## [Work instructions]
Every line of the data must appear again in the answer, exactly as written.

## [Recorded data]
————
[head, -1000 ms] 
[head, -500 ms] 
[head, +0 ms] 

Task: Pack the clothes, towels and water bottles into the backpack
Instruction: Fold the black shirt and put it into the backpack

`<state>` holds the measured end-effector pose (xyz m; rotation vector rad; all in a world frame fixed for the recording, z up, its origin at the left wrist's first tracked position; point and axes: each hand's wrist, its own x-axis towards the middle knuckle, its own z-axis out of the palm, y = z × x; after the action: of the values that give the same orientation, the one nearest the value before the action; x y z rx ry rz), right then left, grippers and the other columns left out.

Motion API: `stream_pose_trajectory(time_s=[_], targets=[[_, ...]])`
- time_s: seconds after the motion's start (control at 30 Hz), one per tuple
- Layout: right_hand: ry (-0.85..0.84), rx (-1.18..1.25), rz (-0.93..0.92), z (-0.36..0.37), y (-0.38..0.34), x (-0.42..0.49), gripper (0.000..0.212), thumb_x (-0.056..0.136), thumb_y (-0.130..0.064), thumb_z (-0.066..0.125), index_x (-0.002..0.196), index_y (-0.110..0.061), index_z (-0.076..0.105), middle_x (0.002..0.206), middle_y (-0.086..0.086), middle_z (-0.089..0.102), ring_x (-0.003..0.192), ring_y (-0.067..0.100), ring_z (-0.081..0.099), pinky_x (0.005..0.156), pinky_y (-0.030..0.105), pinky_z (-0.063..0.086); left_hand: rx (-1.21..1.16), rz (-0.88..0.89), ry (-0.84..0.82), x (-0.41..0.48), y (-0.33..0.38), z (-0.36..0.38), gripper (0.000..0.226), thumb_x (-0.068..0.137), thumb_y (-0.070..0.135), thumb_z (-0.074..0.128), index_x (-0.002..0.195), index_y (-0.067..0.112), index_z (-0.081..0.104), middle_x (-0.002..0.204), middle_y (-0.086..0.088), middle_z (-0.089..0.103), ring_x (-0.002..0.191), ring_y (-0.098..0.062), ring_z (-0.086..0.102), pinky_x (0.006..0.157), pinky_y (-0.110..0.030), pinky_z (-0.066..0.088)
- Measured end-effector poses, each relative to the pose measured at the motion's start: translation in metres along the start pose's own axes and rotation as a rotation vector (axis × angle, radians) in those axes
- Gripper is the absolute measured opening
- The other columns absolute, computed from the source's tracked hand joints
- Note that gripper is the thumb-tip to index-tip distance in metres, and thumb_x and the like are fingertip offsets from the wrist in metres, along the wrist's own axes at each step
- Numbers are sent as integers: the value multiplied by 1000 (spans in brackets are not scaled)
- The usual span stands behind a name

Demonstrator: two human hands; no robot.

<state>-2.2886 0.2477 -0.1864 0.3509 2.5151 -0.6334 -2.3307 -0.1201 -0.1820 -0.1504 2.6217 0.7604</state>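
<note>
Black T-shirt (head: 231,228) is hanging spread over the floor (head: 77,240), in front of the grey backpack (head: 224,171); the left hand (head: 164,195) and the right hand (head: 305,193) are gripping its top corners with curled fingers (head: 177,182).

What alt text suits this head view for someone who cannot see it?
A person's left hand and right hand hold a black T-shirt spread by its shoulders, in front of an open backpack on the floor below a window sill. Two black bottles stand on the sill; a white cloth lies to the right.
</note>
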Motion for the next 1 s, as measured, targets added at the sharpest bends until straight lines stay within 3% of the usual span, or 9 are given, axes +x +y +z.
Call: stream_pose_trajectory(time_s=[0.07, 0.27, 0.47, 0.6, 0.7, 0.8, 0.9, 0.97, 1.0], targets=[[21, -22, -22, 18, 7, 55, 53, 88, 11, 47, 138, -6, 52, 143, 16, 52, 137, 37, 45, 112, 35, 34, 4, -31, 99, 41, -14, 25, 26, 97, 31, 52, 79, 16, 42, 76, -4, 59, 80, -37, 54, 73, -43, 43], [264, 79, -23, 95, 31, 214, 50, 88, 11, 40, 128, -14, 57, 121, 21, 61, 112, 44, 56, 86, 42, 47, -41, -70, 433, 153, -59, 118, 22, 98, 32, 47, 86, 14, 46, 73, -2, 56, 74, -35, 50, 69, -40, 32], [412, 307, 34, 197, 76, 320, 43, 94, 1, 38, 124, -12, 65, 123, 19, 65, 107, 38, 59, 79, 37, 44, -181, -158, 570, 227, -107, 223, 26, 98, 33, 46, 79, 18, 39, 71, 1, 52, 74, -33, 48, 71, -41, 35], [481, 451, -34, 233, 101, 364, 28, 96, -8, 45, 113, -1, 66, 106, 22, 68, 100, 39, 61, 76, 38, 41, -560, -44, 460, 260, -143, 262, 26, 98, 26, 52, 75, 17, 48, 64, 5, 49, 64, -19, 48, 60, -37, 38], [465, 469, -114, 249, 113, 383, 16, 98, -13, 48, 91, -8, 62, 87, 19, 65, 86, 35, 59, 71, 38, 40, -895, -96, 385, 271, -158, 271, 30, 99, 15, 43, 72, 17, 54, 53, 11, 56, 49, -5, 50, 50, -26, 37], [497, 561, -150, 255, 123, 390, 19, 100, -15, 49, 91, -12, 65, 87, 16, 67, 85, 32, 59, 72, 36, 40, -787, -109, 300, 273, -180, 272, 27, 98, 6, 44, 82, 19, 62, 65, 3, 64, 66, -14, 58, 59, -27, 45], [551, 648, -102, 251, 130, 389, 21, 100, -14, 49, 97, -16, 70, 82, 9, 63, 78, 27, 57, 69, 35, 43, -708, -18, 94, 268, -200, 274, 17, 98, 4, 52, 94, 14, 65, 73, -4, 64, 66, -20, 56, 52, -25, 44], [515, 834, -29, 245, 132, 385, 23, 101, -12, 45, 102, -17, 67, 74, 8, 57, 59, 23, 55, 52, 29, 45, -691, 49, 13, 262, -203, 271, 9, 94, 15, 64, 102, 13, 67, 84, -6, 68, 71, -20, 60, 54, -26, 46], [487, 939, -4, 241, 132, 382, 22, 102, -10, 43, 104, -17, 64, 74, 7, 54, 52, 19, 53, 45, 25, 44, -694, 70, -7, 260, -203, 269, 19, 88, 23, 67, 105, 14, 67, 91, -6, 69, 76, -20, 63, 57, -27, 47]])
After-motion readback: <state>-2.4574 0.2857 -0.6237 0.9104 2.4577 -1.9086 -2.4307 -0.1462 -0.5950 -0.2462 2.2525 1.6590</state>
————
## [Answer space]
[head, -1000 ms] 
[head, -500 ms] 
[head, +0 ms] 

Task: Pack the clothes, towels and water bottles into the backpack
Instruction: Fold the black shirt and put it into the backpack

`<state>` holds the measured end-effector pose (xyz m; rotation vector rad; all in a world frame fixed for the recording, z up, its origin at the left wrist's first tracked position; point and axes: each hand's wrist, its own x-axis towards the middle knuckle, its own z-axis out of the palm, y = z × x; after the action: of the values that give the same orientation, the one nearest the value before the action; x y z rx ry rz), right then left, grippers and the other columns left out.

Motion API: `stream_pose_trajectory(time_s=[_], targets=[[_, ...]])`
- time_s: seconds after the motion's start (control at 30 Hz), one per tuple
- Layout: right_hand: ry (-0.85..0.84), rx (-1.18..1.25), rz (-0.93..0.92), z (-0.36..0.37), y (-0.38..0.34), x (-0.42..0.49), gripper (0.000..0.212), thumb_x (-0.056..0.136), thumb_y (-0.130..0.064), thumb_z (-0.066..0.125), index_x (-0.002..0.196), index_y (-0.110..0.061), index_z (-0.076..0.105), middle_x (0.002..0.206), middle_y (-0.086..0.086), middle_z (-0.089..0.102), ring_x (-0.003..0.192), ring_y (-0.067..0.100), ring_z (-0.081..0.099), pinky_x (0.005..0.156), pinky_y (-0.030..0.105), pinky_z (-0.063..0.086); left_hand: rx (-1.21..1.16), rz (-0.88..0.89), ry (-0.84..0.82), x (-0.41..0.48), y (-0.33..0.38), z (-0.36..0.38), gripper (0.000..0.226), thumb_x (-0.068..0.137), thumb_y (-0.070..0.135), thumb_z (-0.074..0.128), index_x (-0.002..0.195), index_y (-0.067..0.112), index_z (-0.081..0.104), middle_x (-0.002..0.204), middle_y (-0.086..0.088), middle_z (-0.089..0.103), ring_x (-0.002..0.191), ring_y (-0.098..0.062), ring_z (-0.086..0.102), pinky_x (0.006..0.157), pinky_y (-0.110..0.030), pinky_z (-0.066..0.088)
- Measured end-effector poses, each relative to the pose measured at the motion's start: translation in metres along the start pose's own axes and rotation as a rotation vector (axis × angle, radians) in those axes
- Gripper is the absolute measured opening
- The other columns absolute, computed from the source's tracked hand joints
- Note that gripper is the thumb-tip to index-tip distance in metres, and thumb_x and the like are fingertip offsets from the wrist in metres, along the wrist's own axes at each step
- Numbers are sent as integers: the value multiplied by 1000 (spans in brackets are not scaled)
- The usual span stands behind a name

Demonstrator: two human hands; no robot.

<state>-2.2886 0.2477 -0.1864 0.3509 2.5151 -0.6334 -2.3307 -0.1201 -0.1820 -0.1504 2.6217 0.7604</state>
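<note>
Black T-shirt (head: 231,228) is hanging spread over the floor (head: 77,240), in front of the grey backpack (head: 224,171); the left hand (head: 164,195) and the right hand (head: 305,193) are gripping its top corners with curled fingers (head: 177,182).

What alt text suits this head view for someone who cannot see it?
A person's left hand and right hand hold a black T-shirt spread by its shoulders, in front of an open backpack on the floor below a window sill. Two black bottles stand on the sill; a white cloth lies to the right.
</note>
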Motion for the next 1 s, as measured, targets added at the sharpest bends until straight lines stay within 3% of the usual span, or 9 are given, axes +x +y +z.
Call: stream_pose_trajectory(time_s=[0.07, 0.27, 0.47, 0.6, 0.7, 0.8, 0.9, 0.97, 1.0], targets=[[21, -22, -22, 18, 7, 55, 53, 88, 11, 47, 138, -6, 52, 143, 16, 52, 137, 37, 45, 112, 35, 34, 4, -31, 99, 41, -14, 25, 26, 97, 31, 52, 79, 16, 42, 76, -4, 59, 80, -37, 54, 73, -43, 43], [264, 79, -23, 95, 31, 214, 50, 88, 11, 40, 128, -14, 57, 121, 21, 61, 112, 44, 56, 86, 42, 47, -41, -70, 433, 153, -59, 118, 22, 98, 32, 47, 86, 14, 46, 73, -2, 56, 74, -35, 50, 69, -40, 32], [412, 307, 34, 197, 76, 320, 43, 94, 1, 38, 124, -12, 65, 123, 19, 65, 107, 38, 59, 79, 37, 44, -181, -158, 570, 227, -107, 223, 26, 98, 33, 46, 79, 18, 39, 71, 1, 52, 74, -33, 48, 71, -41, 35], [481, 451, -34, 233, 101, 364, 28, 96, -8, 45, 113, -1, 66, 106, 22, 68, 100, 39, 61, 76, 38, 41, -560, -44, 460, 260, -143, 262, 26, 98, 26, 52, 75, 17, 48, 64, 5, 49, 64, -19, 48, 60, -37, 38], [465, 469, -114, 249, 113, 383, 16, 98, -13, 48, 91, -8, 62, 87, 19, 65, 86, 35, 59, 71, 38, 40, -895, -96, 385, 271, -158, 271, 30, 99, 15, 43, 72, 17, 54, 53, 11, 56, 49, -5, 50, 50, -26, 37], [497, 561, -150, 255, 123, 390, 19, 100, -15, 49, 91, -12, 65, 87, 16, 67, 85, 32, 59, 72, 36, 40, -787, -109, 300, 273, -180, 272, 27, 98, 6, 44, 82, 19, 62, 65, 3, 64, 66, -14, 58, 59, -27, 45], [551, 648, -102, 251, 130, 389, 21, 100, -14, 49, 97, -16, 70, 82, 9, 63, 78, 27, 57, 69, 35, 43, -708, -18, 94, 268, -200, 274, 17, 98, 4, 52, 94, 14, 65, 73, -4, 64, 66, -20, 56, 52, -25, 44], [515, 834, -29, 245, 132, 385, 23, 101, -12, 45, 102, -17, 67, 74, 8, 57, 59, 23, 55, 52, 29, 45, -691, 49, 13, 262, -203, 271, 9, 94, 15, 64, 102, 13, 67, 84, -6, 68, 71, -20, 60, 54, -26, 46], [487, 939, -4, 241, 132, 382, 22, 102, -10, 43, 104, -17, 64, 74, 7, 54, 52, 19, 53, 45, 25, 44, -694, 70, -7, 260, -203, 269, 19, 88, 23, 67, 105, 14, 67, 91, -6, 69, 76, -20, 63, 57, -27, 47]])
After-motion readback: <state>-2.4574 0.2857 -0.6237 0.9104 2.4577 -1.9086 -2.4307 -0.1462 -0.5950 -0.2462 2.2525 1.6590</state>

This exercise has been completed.